[Excerpts from a dataset]
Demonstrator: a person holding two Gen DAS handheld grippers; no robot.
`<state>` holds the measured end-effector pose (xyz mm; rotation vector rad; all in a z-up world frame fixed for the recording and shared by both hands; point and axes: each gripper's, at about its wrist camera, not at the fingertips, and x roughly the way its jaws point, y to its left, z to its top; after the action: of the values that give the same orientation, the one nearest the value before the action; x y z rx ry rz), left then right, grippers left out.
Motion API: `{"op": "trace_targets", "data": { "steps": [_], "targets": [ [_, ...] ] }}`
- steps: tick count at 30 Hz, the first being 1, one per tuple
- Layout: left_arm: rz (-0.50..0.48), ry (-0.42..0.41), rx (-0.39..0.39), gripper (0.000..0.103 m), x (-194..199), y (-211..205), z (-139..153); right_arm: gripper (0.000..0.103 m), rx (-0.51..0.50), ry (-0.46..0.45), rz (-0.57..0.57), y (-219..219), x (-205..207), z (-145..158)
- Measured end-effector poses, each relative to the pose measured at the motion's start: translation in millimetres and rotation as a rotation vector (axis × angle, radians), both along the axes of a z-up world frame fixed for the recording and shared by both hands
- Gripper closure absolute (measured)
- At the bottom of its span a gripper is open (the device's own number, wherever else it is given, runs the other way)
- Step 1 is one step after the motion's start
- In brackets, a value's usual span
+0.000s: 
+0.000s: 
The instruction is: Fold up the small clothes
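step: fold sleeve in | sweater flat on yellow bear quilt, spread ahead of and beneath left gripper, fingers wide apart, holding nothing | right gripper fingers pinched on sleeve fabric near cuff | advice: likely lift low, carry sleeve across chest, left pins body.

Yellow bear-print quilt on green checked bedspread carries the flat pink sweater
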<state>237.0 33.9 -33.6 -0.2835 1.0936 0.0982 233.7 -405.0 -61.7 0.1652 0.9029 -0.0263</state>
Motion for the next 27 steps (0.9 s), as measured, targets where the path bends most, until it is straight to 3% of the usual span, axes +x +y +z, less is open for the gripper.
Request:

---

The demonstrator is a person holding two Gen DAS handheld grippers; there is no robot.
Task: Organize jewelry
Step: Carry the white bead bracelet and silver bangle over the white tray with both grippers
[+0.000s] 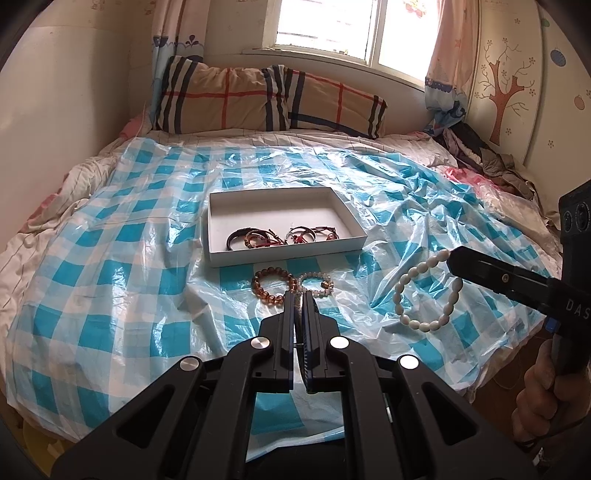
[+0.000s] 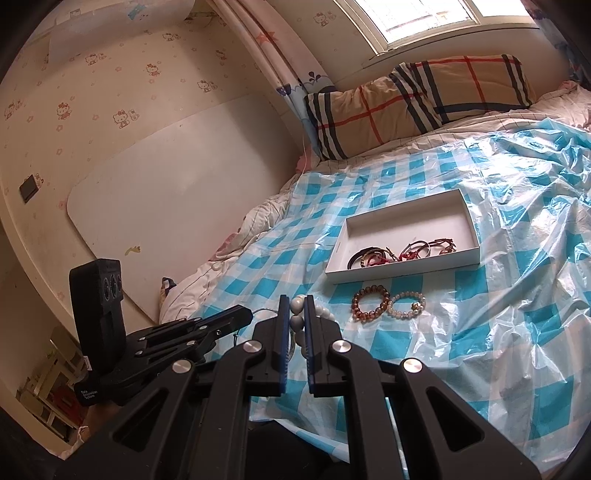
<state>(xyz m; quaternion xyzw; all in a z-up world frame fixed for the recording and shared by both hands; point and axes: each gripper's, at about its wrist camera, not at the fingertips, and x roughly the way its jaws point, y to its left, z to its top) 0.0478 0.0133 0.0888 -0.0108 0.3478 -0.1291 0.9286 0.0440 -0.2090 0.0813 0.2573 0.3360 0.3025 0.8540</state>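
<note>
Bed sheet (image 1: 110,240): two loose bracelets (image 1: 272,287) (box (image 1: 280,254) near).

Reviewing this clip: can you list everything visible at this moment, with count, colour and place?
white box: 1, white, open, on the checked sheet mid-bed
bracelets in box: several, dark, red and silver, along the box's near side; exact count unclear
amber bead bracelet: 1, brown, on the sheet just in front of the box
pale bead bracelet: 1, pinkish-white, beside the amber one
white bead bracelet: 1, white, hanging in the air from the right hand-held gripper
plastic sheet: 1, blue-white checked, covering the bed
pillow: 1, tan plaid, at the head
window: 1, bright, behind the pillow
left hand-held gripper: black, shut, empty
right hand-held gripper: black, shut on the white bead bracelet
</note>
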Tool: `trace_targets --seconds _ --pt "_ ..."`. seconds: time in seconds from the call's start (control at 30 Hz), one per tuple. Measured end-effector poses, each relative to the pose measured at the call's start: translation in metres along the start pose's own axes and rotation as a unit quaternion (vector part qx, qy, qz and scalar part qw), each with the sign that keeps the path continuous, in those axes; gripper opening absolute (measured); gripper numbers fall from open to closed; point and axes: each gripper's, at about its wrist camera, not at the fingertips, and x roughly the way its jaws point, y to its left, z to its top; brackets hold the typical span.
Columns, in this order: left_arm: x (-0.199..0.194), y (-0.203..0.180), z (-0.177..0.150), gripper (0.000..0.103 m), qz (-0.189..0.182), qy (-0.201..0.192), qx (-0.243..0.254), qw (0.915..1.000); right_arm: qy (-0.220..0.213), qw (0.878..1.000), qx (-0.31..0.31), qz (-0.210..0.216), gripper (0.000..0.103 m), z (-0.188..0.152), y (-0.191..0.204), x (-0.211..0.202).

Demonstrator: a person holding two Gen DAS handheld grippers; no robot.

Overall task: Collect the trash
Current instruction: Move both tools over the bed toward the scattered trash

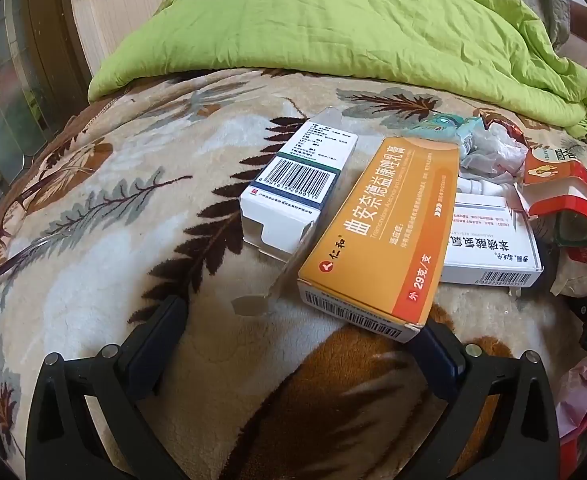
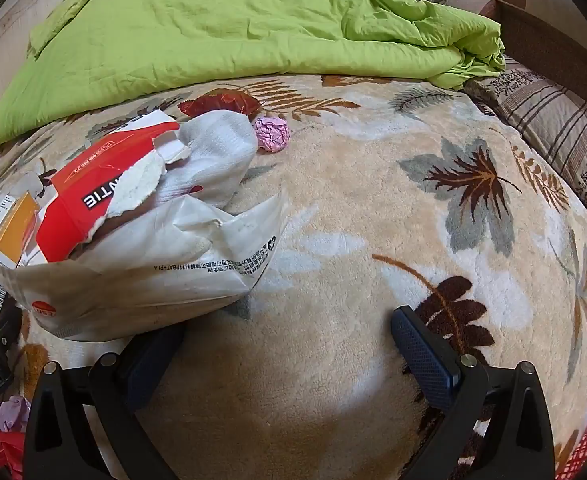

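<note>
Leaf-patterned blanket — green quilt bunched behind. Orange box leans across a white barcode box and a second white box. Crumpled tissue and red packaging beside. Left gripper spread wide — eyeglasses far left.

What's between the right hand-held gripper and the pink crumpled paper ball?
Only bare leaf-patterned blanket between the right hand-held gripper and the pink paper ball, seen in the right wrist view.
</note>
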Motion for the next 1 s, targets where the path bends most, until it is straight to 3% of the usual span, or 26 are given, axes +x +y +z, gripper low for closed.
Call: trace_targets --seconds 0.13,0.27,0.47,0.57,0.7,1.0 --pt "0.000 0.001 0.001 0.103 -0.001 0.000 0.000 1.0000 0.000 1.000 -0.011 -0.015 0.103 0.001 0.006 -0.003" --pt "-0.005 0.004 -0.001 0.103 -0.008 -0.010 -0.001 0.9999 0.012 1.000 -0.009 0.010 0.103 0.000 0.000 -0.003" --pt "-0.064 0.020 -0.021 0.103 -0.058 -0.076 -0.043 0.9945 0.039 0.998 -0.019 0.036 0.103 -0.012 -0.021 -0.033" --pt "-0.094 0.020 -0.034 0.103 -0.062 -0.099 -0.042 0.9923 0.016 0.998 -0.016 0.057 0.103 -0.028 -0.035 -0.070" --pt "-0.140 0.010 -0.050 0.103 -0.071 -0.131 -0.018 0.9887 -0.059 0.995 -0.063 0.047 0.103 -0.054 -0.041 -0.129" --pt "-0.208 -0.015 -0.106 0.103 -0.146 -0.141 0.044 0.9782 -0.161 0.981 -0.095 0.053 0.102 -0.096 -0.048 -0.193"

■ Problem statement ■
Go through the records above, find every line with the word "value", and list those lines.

■ Response ■
`<state>` holds the measured end-effector pose (xyz mm; rotation vector rad; all in a z-up world frame fixed for the recording and shared by both hands; point and axes: each gripper's, at about its wrist camera, not at the fingertips, and x roughly the way its jaws point, y to its left, z to its top; after the action: of the values that give the same orientation, the one nearest the value before the action; x y z rx ry rz), left then right, grippers left out.
- In brackets, a value's usual span

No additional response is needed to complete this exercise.